---------- Supplied records ----------

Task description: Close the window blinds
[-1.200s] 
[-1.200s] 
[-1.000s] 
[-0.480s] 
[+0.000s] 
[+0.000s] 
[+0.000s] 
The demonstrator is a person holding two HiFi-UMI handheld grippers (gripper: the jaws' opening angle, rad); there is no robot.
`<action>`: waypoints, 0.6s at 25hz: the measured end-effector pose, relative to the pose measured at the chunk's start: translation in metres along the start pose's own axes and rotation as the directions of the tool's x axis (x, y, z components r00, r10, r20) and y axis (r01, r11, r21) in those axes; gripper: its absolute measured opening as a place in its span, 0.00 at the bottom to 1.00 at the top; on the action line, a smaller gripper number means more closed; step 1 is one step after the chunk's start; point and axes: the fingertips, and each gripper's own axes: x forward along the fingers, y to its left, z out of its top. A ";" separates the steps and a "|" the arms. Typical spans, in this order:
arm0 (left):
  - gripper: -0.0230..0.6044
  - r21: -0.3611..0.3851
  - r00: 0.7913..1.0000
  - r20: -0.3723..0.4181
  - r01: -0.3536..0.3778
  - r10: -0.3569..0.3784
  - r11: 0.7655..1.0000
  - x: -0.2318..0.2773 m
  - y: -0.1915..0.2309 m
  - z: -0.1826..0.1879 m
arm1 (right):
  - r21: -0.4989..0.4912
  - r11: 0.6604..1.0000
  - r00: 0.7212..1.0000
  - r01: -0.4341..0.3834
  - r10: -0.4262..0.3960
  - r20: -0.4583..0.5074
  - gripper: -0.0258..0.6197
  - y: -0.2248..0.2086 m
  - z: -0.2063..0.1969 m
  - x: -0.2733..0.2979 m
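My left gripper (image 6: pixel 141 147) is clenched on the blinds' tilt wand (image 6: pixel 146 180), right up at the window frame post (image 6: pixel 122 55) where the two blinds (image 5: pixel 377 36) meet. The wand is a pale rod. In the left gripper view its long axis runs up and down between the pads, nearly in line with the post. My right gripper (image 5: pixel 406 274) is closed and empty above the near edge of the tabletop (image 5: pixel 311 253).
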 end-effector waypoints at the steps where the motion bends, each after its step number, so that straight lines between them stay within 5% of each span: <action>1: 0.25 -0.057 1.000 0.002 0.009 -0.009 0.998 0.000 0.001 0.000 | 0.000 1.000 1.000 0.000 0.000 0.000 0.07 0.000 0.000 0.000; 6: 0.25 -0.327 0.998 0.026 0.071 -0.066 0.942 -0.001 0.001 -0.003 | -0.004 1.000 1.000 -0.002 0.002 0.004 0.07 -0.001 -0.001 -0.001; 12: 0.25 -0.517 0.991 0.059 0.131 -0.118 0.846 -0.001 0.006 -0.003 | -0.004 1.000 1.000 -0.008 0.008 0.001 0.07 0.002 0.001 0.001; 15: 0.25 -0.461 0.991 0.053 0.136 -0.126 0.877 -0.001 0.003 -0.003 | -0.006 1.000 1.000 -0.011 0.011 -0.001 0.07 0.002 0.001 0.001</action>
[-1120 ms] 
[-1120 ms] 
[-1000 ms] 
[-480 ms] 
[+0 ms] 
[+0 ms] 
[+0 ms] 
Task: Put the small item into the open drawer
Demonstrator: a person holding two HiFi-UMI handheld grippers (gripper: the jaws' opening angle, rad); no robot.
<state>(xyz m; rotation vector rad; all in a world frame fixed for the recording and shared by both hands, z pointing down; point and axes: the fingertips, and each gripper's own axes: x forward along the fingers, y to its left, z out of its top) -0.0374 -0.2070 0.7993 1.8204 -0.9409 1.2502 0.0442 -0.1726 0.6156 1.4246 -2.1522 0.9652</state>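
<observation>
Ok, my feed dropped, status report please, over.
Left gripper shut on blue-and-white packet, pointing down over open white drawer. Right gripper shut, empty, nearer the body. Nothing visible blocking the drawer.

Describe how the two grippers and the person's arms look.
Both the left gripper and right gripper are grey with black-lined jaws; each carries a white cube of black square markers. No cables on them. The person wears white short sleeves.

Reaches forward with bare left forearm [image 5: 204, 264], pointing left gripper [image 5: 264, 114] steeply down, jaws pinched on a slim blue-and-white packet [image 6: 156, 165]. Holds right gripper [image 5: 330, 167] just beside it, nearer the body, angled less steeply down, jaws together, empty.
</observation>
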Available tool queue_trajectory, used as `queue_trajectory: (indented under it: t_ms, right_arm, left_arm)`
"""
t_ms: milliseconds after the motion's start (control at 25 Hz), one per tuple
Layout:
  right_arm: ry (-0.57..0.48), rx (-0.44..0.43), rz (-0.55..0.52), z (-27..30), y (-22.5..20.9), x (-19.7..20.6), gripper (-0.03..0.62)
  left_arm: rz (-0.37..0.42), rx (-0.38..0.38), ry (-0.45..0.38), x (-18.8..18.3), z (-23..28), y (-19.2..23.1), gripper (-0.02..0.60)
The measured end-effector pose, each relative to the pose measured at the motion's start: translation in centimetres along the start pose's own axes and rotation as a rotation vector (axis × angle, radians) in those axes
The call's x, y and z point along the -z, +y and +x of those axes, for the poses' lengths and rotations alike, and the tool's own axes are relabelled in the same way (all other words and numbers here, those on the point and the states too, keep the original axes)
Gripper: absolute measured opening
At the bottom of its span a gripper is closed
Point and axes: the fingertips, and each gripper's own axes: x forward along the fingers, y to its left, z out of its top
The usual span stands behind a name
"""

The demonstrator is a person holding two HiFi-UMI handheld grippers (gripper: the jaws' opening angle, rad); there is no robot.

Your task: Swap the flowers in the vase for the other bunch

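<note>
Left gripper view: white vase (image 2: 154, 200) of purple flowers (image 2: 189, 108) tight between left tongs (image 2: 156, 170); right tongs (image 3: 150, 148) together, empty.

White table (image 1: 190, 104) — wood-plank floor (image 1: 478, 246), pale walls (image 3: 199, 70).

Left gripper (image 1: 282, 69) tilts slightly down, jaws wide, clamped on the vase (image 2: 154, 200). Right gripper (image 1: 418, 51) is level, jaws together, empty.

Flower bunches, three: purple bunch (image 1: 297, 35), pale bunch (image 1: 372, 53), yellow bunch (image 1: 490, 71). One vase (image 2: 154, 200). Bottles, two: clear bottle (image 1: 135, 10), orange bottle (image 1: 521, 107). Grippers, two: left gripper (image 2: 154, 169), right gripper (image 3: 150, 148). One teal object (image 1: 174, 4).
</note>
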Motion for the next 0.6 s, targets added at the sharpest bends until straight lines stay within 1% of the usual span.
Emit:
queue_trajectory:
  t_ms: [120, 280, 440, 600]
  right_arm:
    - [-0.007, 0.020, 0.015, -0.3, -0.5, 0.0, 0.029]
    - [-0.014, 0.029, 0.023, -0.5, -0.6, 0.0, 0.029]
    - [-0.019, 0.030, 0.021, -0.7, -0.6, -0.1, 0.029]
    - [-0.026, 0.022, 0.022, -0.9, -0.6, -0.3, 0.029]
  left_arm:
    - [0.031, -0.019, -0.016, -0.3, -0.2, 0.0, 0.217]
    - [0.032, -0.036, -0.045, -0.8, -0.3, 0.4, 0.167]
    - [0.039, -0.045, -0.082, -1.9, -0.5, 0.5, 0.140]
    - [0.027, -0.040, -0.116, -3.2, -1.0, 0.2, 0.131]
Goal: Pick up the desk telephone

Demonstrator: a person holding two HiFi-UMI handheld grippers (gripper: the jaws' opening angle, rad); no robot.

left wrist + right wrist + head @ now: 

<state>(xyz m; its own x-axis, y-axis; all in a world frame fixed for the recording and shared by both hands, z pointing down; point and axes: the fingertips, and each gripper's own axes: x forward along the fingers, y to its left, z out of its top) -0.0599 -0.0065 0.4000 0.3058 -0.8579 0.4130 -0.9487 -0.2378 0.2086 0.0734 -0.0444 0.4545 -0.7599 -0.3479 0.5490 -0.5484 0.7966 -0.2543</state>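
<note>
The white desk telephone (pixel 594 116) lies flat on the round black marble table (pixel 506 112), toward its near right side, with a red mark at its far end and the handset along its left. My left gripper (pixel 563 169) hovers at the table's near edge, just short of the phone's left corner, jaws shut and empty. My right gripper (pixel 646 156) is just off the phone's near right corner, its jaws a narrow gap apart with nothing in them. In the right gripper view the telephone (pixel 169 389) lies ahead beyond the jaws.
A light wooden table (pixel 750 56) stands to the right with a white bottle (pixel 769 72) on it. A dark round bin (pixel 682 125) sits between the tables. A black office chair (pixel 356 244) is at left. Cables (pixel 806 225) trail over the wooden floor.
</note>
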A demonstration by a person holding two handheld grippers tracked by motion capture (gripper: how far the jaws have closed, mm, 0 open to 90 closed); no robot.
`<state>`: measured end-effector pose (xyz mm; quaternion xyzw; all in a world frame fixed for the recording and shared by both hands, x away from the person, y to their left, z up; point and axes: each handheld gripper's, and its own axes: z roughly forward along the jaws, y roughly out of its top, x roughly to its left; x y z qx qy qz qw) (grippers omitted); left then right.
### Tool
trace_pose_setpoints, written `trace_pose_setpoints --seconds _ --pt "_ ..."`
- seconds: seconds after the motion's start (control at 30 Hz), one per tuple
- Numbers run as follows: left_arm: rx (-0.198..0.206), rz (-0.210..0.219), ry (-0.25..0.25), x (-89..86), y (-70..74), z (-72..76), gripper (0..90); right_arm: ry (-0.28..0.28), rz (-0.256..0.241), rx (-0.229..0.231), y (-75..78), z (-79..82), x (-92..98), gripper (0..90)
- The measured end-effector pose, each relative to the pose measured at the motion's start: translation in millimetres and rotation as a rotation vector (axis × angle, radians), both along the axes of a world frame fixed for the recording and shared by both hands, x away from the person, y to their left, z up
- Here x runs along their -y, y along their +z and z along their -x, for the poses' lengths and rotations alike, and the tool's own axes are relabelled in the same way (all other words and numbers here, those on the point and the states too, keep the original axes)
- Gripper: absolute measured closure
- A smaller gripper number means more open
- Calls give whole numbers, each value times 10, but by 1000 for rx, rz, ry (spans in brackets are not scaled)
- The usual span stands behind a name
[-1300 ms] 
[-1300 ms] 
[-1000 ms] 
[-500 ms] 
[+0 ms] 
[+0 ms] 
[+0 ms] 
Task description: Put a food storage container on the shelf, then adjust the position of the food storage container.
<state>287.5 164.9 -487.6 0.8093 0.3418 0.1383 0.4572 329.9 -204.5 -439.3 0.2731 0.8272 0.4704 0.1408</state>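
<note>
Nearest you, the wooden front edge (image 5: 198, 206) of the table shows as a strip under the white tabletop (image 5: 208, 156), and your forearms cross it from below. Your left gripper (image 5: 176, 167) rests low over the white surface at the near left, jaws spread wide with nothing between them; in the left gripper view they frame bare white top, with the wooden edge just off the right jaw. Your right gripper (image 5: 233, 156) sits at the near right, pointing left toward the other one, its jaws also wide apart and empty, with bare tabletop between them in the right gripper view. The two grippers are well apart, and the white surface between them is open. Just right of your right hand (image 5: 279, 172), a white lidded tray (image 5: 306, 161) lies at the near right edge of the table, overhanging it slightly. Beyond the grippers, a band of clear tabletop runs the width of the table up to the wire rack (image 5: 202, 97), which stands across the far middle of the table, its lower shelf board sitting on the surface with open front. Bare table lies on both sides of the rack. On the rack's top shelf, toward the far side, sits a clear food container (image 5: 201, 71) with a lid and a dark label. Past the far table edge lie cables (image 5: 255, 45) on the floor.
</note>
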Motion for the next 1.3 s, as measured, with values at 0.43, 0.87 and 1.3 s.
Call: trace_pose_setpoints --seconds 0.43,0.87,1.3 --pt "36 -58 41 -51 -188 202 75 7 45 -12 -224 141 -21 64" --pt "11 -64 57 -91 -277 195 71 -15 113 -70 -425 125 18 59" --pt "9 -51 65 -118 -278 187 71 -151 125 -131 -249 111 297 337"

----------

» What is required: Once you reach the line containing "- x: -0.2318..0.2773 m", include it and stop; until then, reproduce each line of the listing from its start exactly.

» Exercise answer:
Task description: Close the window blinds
[-1.200s] 
[-1.200s] 
[-1.000s] 
[-0.480s] 
[+0.000s] 
[+0.000s] 
[+0.000s] 
The demonstrator is a person holding two HiFi-UMI handheld grippers (gripper: the jaws' opening angle, rad); there is no robot.
`<action>`: waypoints, 0.6s at 25hz: the measured end-effector pose, relative to the pose measured at the chunk's start: translation in metres along the start pose's own axes and rotation as the directions of the tool's x axis (x, y, z components r00, r10, r20) and y axis (r01, r11, r21) in those axes; gripper: its absolute measured opening as a place in its span, 0.00 at the bottom to 1.00 at the top; on the action line, a smaller gripper number means more closed; step 1 is one step after the chunk's start; point and axes: the fingertips, and each gripper's own axes: x forward along the fingers, y to its left, z out of its top. A ";" separates the steps and a "|" the arms. Typical spans, in this order:
arm0 (left):
  - gripper: -0.0230..0.6044
  - r21: -0.3611..0.3851
  - r00: 0.7913..1.0000
  - r20: -0.3723..0.4181
  - r01: -0.3536..0.3778
  - r10: -0.3569..0.3784
  - r11: 0.7655..1.0000
  - x: -0.2318..0.2773 m

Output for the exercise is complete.